In de FML heeft de verzekeringsarts bezwaar en beroep beperkingen opgenomen voor
persoonlijk functioneren. Appellant is aangewezen op werk zonder verhoogd persoonlijk risico. Hij kan niet beroepsmatig voertuigen besturen, werken met gevaarlijke machines zonder beveiligingsmechanisme, op grote hoogten of langs de kant van de openbare weg. Voorts zijn beperkingen aangenomen ten aanzien van trillingsbelasting, dynamische handelingen en statische houdingen.

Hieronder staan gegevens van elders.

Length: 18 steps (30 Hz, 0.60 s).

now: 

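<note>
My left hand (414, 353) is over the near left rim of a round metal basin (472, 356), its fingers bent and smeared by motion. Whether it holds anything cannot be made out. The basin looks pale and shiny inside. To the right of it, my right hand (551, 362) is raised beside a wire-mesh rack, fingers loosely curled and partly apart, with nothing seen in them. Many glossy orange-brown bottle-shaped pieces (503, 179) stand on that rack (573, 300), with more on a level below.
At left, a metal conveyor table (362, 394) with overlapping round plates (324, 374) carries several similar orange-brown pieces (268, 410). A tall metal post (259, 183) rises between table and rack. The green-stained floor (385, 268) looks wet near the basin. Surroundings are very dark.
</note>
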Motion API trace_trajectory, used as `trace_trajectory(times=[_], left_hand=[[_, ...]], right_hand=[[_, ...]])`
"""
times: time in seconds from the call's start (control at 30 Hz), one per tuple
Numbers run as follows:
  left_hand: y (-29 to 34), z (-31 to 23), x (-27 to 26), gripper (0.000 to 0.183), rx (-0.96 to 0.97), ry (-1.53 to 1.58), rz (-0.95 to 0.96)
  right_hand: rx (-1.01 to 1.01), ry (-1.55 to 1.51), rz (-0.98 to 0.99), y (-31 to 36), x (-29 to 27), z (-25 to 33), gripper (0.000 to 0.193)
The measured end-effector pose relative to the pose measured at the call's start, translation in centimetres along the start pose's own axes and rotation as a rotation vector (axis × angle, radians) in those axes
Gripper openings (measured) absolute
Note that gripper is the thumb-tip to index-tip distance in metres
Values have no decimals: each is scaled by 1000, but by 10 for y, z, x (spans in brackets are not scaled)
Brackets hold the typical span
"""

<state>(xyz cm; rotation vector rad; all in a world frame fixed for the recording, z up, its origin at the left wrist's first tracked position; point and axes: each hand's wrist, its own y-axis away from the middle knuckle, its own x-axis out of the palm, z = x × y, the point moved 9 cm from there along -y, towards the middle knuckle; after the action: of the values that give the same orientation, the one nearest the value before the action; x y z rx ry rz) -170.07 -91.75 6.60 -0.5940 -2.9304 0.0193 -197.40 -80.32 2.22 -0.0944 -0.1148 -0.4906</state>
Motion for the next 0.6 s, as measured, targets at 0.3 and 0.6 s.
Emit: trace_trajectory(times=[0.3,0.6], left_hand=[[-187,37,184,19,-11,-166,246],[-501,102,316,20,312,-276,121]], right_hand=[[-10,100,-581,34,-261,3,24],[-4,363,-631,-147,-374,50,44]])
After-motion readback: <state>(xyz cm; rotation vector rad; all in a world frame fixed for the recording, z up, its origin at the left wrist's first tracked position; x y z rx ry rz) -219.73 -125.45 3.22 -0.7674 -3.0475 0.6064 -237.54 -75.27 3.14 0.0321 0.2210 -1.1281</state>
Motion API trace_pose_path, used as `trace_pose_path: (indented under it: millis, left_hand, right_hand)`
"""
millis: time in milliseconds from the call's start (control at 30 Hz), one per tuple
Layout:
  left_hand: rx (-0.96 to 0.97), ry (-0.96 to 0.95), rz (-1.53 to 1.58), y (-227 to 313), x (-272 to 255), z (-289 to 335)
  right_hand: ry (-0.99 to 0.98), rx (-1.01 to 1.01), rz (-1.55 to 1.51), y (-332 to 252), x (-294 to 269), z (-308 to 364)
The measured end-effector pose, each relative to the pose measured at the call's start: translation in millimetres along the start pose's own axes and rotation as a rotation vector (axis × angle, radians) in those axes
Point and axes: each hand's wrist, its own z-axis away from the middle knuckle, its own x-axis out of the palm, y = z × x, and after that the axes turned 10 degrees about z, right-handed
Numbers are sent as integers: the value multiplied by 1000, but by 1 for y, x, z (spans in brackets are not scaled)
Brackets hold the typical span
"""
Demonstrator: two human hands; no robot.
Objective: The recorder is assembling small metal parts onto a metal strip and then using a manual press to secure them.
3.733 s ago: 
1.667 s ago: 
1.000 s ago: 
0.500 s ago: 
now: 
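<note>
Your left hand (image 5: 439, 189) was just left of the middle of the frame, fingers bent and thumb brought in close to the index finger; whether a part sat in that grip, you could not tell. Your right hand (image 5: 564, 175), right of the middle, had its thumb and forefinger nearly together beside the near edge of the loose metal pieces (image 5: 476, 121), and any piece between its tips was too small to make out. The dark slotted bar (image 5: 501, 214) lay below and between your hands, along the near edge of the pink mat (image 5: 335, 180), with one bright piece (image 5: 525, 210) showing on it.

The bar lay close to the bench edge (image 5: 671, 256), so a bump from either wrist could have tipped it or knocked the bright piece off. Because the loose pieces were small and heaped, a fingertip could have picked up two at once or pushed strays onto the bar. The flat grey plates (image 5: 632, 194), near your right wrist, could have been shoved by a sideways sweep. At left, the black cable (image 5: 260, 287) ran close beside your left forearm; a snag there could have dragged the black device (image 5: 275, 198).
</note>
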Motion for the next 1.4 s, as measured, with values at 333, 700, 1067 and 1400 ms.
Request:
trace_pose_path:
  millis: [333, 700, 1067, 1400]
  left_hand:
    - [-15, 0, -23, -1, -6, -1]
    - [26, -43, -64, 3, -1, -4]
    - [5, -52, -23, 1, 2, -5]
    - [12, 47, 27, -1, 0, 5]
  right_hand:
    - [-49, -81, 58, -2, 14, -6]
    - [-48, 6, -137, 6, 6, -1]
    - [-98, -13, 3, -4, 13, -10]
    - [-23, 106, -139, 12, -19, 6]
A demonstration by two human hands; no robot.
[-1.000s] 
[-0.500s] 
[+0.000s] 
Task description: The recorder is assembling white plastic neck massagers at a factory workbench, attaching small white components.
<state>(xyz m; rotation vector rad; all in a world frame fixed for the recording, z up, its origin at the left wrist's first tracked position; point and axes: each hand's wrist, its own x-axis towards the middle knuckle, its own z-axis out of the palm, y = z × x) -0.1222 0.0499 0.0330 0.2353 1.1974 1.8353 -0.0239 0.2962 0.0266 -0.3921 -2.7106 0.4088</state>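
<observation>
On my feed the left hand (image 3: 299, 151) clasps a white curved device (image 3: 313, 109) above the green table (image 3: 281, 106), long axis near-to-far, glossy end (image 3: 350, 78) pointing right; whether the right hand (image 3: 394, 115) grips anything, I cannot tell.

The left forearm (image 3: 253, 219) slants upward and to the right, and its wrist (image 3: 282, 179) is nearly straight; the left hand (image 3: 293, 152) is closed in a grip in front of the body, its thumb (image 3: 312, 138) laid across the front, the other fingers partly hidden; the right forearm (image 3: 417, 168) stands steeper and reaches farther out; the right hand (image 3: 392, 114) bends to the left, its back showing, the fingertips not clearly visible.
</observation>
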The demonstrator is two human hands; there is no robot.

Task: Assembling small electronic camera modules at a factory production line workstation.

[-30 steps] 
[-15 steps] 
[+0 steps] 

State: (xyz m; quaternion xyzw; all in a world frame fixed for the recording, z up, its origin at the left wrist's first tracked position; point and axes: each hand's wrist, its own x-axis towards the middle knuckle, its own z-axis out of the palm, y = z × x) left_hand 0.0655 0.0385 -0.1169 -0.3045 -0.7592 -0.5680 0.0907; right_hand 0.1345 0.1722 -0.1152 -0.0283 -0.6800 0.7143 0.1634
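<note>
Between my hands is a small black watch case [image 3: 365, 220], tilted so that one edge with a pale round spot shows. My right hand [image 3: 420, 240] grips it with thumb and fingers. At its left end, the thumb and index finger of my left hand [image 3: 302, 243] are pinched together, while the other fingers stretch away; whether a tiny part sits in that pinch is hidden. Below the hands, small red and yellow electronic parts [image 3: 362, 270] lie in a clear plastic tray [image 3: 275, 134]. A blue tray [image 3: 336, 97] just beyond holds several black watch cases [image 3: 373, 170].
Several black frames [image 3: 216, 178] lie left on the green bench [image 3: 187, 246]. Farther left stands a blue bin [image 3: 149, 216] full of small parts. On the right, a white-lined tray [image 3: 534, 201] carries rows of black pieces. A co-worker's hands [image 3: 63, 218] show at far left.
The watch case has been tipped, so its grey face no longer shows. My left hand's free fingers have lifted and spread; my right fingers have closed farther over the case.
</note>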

Het Uwv heeft terecht vastgesteld dat appellant de geduide functies kan vervullen. Uitgaande van de FML is het aannemelijk dat appellant in staat is om de aan de schatting ten grondslag gelegde functies van textielproductenmaker (excl. vervaardigen textiel) (SBC-code
111160), wikkelaar (nieuw en revisie) (SBC-code 267053), monteur printplaten (SBC-code
267051) en medewerker intern transport (SBC-code 111220) te vervullen. De arbeidsdeskundige en de arbeidsdeskundige bezwaar en beroep hebben in de rapporten
van 18 februari 2020 en 18 september 2020 uitgelegd waarom appellant geschikt is voor deze
functies. De eisen voor de functies en de belastbaarheid van appellant zijn met elkaar
vergeleken. Wanneer bij deze vergelijking is gesignaleerd dat de belastbaarheid van appellant
mogelijk wordt overschreden, heeft de arbeidsdeskundige voldoende gemotiveerd dat de
functies toch passend zijn. De arbeidsdeskundige heeft terecht geconcludeerd dat het arbeidsongeschiktheidspercentage van appellant 20,87% is.